Start of GIVEN MATERIAL
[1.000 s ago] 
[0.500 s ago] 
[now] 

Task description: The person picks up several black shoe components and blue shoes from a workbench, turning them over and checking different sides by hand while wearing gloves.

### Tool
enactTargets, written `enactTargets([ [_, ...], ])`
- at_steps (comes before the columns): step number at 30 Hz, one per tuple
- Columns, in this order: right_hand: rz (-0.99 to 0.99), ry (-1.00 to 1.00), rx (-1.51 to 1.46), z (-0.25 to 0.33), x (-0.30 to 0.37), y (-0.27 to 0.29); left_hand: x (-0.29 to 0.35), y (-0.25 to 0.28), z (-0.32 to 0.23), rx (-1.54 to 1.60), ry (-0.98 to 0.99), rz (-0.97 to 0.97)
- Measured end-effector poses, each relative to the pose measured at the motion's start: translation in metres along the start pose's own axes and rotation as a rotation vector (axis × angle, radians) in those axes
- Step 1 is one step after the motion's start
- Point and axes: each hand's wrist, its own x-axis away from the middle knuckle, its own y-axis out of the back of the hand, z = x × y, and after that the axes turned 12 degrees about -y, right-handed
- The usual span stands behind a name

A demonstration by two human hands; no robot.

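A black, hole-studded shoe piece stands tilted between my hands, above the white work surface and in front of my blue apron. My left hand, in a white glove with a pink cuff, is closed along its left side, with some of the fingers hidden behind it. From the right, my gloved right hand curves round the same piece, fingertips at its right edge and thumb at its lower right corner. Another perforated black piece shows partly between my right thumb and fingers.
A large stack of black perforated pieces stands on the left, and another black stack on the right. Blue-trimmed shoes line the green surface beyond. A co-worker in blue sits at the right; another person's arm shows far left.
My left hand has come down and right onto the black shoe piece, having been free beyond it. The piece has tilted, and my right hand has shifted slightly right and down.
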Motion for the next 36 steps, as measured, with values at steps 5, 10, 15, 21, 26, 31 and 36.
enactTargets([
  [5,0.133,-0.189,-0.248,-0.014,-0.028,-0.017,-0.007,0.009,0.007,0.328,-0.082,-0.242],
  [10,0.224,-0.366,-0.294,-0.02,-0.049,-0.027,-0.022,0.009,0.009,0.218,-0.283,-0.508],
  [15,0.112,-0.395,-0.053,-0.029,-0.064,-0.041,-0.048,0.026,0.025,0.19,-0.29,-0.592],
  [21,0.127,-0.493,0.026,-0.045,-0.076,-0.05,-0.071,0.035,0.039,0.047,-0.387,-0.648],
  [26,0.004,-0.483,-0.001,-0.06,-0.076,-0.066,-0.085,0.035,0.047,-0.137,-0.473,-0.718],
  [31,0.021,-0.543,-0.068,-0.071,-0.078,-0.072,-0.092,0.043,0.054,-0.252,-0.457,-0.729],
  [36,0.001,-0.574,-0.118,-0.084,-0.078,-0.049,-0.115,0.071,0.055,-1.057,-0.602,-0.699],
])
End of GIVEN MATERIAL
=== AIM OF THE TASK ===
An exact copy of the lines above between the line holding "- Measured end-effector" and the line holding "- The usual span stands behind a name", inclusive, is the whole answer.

=== FINISHED TASK ===
- Measured end-effector poses, each relative to the pose measured at the motion's start: translation in metres along the start pose's own axes and rotation as a rotation vector (axis × angle, radians) in those axes
- Step 1 is one step after the motion's start
- Point and axes: each hand's wrist, its own x-axis away from the middle knuckle, its own y-axis out of the back of the hand, z = x × y, and after that the axes turned 12 degrees about -y, right-handed
- The usual span stands behind a name

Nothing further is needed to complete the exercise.